Task statement: Every line from the start of the records below to the line containing "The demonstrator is" should be retyped exactly, that line included, and no others.

·····

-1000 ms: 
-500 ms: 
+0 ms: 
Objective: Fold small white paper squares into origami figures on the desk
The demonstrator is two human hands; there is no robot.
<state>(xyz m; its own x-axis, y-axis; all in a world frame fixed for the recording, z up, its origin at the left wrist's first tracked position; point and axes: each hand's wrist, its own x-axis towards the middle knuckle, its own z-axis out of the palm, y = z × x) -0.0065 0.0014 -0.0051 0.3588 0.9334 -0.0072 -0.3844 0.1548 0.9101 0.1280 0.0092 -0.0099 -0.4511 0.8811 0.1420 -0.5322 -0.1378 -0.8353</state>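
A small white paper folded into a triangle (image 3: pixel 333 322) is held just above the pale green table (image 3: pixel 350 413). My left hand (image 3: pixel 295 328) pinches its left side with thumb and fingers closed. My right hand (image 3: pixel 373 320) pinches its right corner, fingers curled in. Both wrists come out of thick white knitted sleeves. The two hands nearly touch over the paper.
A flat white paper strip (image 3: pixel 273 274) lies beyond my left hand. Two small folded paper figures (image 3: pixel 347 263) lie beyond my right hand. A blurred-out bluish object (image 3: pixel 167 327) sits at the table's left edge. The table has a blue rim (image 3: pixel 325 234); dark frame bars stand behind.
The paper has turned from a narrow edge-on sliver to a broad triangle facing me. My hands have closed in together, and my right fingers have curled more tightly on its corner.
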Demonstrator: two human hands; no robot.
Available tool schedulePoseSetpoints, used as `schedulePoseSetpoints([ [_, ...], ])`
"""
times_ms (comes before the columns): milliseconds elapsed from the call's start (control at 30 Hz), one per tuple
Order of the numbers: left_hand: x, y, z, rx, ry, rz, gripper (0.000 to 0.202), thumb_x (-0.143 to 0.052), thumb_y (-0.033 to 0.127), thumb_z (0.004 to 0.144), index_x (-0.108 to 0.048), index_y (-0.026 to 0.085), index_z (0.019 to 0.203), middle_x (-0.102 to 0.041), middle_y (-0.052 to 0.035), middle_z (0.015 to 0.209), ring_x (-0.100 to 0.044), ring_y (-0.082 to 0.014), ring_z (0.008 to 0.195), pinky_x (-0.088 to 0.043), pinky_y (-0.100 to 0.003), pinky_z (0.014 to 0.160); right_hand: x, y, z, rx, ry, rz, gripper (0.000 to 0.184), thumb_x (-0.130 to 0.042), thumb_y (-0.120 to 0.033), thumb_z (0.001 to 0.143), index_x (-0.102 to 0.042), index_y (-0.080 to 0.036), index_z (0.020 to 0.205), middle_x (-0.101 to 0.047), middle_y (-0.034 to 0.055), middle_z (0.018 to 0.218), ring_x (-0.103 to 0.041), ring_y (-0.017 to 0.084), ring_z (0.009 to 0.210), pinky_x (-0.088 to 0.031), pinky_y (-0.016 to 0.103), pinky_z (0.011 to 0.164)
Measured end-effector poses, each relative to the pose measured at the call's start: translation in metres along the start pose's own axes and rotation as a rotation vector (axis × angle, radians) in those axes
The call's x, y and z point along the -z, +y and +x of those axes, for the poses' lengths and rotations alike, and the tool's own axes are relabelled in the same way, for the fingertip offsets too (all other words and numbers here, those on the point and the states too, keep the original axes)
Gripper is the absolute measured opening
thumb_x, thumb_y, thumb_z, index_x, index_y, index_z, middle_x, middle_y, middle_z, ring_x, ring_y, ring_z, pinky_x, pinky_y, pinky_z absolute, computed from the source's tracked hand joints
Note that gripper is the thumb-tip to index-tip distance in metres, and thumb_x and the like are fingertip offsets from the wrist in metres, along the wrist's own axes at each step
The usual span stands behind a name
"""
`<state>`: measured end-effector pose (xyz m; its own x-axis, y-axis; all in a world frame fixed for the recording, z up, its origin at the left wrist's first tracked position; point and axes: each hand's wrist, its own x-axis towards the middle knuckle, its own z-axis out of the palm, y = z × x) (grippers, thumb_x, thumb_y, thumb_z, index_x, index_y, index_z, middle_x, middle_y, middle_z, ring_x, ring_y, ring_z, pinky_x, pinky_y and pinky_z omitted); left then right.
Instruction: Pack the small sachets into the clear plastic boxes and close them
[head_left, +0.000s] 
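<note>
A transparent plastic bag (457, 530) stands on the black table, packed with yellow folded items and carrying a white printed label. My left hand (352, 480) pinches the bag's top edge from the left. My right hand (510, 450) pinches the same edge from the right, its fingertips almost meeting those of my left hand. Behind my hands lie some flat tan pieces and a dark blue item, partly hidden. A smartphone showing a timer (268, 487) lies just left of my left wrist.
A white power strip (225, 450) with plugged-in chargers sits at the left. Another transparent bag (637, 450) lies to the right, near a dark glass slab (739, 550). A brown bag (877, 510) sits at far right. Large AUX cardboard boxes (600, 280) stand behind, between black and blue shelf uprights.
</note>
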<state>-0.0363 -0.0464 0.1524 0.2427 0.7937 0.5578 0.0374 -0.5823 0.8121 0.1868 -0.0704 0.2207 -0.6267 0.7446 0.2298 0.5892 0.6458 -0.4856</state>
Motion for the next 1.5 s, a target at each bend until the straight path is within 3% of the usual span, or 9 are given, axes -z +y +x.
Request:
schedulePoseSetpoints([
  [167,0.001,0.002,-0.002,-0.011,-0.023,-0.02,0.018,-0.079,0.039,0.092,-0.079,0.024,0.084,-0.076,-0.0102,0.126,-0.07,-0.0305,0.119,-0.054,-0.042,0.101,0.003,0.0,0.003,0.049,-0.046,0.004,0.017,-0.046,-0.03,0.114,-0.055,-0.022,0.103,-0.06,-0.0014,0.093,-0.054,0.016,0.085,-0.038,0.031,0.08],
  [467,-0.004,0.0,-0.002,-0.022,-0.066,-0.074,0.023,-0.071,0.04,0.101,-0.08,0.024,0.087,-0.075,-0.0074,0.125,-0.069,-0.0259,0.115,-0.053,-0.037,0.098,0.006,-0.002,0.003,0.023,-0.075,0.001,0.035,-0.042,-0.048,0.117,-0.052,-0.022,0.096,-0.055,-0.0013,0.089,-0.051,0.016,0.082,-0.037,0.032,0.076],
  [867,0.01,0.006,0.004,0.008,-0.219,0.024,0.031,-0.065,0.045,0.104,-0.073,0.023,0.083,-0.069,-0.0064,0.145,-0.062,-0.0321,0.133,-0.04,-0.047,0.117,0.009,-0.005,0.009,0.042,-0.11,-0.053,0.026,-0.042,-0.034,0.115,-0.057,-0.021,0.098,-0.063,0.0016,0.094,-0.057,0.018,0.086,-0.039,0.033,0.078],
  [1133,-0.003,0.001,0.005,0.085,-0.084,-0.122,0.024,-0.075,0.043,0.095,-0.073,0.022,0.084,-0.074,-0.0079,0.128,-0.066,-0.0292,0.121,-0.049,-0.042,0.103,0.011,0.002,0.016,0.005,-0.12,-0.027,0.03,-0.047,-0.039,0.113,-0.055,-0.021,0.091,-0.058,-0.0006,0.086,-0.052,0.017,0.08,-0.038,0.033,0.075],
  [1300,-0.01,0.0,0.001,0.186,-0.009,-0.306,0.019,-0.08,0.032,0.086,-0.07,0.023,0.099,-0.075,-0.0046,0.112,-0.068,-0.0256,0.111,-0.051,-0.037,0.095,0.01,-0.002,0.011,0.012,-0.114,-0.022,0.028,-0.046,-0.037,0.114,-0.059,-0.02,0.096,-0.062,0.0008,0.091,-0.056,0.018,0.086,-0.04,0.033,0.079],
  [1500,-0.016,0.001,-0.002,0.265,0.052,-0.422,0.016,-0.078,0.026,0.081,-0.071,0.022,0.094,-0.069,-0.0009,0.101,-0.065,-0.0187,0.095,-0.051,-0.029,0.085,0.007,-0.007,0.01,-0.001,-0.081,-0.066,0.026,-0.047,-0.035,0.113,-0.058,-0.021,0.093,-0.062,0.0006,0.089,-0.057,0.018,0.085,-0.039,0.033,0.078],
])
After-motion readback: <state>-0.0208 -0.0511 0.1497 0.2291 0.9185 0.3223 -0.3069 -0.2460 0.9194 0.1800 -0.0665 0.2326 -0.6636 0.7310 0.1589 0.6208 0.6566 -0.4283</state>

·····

Task solution:
-1000 ms: 
-500 ms: 
+0 ms: 
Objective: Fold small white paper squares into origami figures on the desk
The demonstrator is two human hands; there is no robot.

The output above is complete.